По художеству Франция играла нынче в Вене такую же роль, как и по художественной промышленности: первую. Из официальных отчетов о присуждении премий мы уже знаем, какое значительное количество наград, сравнительно со всеми другими нациями, получили французы: 4764 экспонента получили 2800 наград, и, по словам французского министра торговли в официальном донесении его президенту республики о результатах венской выставки, целая четверть главных наград за промышленность (Grands diplômes d'honneur) присуждена Франции. Тут не об одной прочности товаров, должно быть, шла речь, тут надобно было, пожалуй, посмотреть на них с других сторон. У такого народа, как французский, не может не стоять на высокой степени искусство, но искусство не аристократическое, не потешное, не игрушечное, не декоративное, а то, которое служит глубоким общим потребностям и опирается прежде всего на многостороннее техническое и художественное развитие главного, низшего пласта народной массы.

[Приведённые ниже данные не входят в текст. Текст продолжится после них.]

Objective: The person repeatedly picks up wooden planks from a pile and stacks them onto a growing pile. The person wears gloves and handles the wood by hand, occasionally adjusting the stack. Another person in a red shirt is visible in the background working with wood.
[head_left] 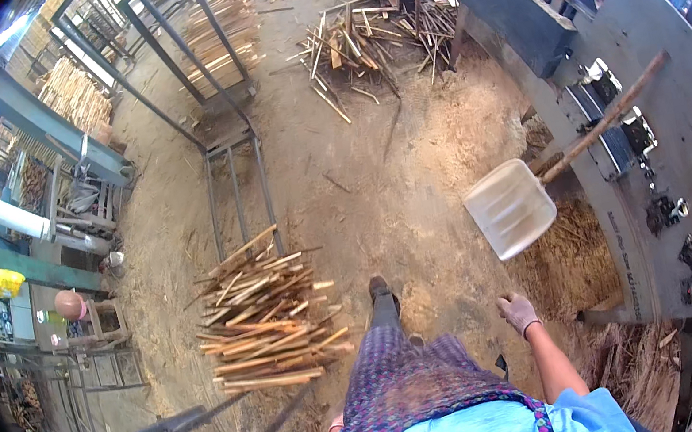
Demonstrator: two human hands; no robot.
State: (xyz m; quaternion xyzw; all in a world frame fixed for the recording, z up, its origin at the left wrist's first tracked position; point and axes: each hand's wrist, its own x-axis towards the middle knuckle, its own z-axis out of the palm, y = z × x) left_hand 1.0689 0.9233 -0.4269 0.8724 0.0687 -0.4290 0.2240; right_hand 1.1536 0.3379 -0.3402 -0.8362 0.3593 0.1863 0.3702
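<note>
The person stands on a sawdust-strewn dirt floor (411,170), one dark shoe (381,291) stepped forward beneath a patterned purple skirt. The right hand (518,312), in a pale work glove, hangs loosely curled and holds nothing; it is the hand nearest the pale, flat-bladed plastic shovel with a long wooden handle (510,207), which leans blade-down against the long grey machine (662,115) at the floor's right edge, its blade resting at the rim of a heap of brown sawdust (568,263). The left hand (335,421) shows only as a sliver beside the skirt, and whether it is spread or closed cannot be told. Just to the left of the forward foot lies a stack of thin split wooden sticks (265,322), at the foot of a dark metal rack frame (236,188); a second, scattered pile of offcut sticks (364,39) lies toward the far edge of the floor. The likeliest trouble is underfoot: loose sticks jutting from the near stack could catch the shoe or the skirt hem, and the soft sawdust may slide under a step. The shovel is only propped, so a careless grab at the blade could tip its handle along the machine face, where small controls and openings sit. The machine stands close by the right arm, so a loose sleeve or glove could snag there.
</note>
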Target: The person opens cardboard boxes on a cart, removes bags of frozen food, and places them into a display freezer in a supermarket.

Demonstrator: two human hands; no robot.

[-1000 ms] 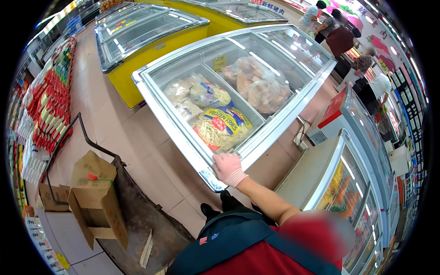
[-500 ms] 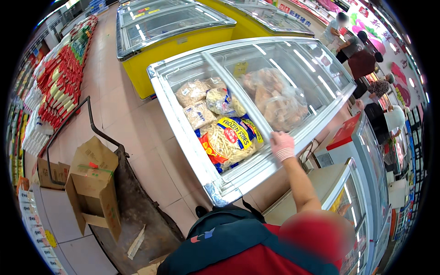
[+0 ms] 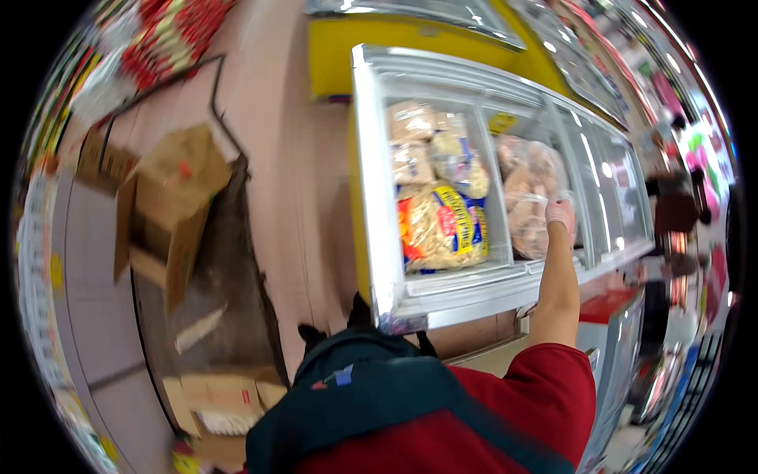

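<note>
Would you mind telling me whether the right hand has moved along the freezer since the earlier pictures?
Yes. The right hand has moved from the freezer's near front rim further in, onto the glass lid above the pale bags.

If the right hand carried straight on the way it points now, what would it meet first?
Probably the clear bag of pale frozen pieces in the white chest freezer; the gloved right hand already looks at it, though depth is unclear.
</note>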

Стоит еще, не заходя во французские галереи и музеи, только посмотреть на художественность, разлитую по всевозможным французским магазинам: стоит посмотреть хоть на грошевые французские иллюстрации, и даже народные листки, стоит посмотреть на то, как пишутся декорации в 23 парижских театрах, все это горячее, свежее, живое, полное фантазии и изобретательности, и вместе с тем мастерски владеющее формой, — чтобы тотчас же сказать себе: «Вот у этого народа так есть искусство, и оно не на песке стоит!» Магазины бронз и серебреников — это у них целые музеи скульптуры, которые каждый может рассматривать сколько хочет прямо с улицы, сквозь колоссальные зеркальные окна. Декорации, театральные занавесы, панорамы — это картины, всякий день стоящие перед глазами огромной народной массы, и она, незаметно для самой себя, всасывает тут художественные привычки и вкусы. Картины эти до того живо написаны, что иногда не знаешь, где начинается холст и где кончается действительность. Я приведу здесь один только пример, но изумительный. С декабря 1872 года в Париже толпы народа валят смотреть новую панораму, представляющую «Защиту Парижа против немецких армий», в конце 1870 года, и нечего удивляться всеобщему восторгу: трудно представить себе что-нибудь поразительнее. Дали гор, равнина, горящие здания, клубящийся, улетающий в небо дым — все это написано с совершенством изумительным. Но удивительнее всего — внутренность ближайших бастионов и верков, которую зритель видит сверху форта Исси. Насыпные песочные валы, изрытые ядрами и бомбами, внутренность блиндажей, маленькие площадки, пролеты под наклоненными или упавшими бревнами, сквозь которые видны светящиеся желтоватым песком другие площадки, — просто обманывают глаз. В одном месте поставлена настоящая пушка на лафете, и вокруг — стена из земляных мешков, а подле — написанные пушки и мешки. И что же? В зале панорамы целый день идут у приходящей и уходящей толпы не то что споры, а самые горячие пари о том: что тут настоящее и что декорация. Действительно, смотришь и собственным глазам не веришь, даже зная, что тут есть рядом и оригинал, и копия. Декорацию писал Филиппото, и с ним человек 20 помощников. У народа, настолько приученного к художественности в предметах даже низшего, только что служебного разряда, плохое искусство немыслимо: его бы тотчас засвистали и затоптали в грязь. Слишком много грозных судей поднялось бы против него.